Business, China, Company Strategy, Economics, Environment
By John Richardson on 25-Mar-2015


By John Richardson

SINOPEC has published its first-ever environmental report, as fellow blogger Paul Hodges points out in this blog post.

What an amazing turnaround. Before the pivotal November 2012 Third Plenum meeting, there was little pressure on Sinopec or any other Chinese company to improve its environmental performance. Instead, the focus was on growth for growth’s sake, whatever the pollution costs incurred.

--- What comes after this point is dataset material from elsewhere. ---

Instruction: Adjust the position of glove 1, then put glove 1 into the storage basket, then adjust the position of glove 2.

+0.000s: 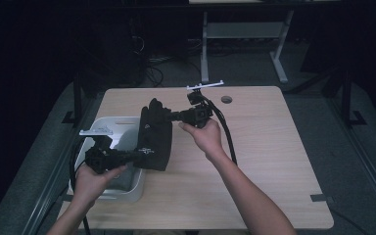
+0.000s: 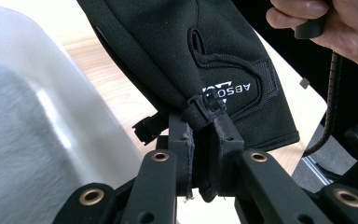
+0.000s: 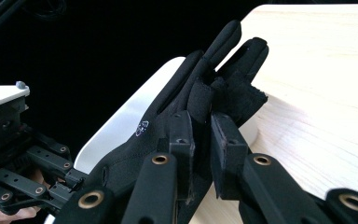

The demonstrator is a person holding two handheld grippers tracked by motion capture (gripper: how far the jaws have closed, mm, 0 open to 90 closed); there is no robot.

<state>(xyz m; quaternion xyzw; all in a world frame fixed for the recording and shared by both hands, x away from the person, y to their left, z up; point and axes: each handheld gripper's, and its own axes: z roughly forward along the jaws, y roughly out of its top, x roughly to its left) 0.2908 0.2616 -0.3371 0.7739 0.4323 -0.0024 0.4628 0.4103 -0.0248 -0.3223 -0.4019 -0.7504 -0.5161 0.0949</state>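
Now | glove [image 1: 155, 134] pinched between left claw [image 1: 144, 152] | right claw [image 1: 169, 116]

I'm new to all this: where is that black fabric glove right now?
In the high view the black fabric glove hangs between both grippers, left of the table's centre, over the right edge of the white plastic bin.

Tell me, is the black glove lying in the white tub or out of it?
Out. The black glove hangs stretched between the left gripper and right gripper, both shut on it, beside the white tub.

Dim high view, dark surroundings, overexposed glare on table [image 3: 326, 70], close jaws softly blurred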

Now, though, Sinopec along with PetroChina – the other predominantly state-owned oil gas, refining and chemicals major – are set to become very, very different companies. This became even clearer last month when Beijing allowed the on-line film, Under The Dome, to go viral. The movie, made by a Chinese investigative reporter, singled-out Sinopec and PetroChina for fierce criticism over very poor fuel standards that have greatly contributed to poor air quality.

And now we have yesterday’s release of Sinopec’s financial results, including the environmental. It seems inevitable that PetroChina will follow suit.

So what does this mean for the global chemicals industry?

If you want to do future business with these two giants, you will have an edge if you can provide the products and services that it needs to tackle its environmental problems – both in fuels production and how it runs it chemicals plants.

Another message from the Sinopec results statement is its plan to play a key role in helping China escape its “middle income trap”.  This will mean moving further downstream in its main value chains, in order to provide the electronic and other speciality needed by domestic manufacturers of smartphones etc. This is another reason for you to forget the outdated idea that China a low-cost copycat economy.

In chemicals, this means a “transition towards high-end materials and differentiated fine chemicals”. The company will also increase R&D investment, promote innovation-driven development and establish an integrated service platform.

Again this is, of course, a fantastic opportunity for overseas suppliers of all the above expertise. But for how long? Ten years, five years or less? China will eventually close the innovation gap in both chemicals and finished-goods manufacturing.

There is a third vital take way from the Sinopec results statement: The company has produced very poor returns on investment before and this is set to continue, as Sinopec is not really a profit centre, but is instead a public utility that exists to help grow the wider economy.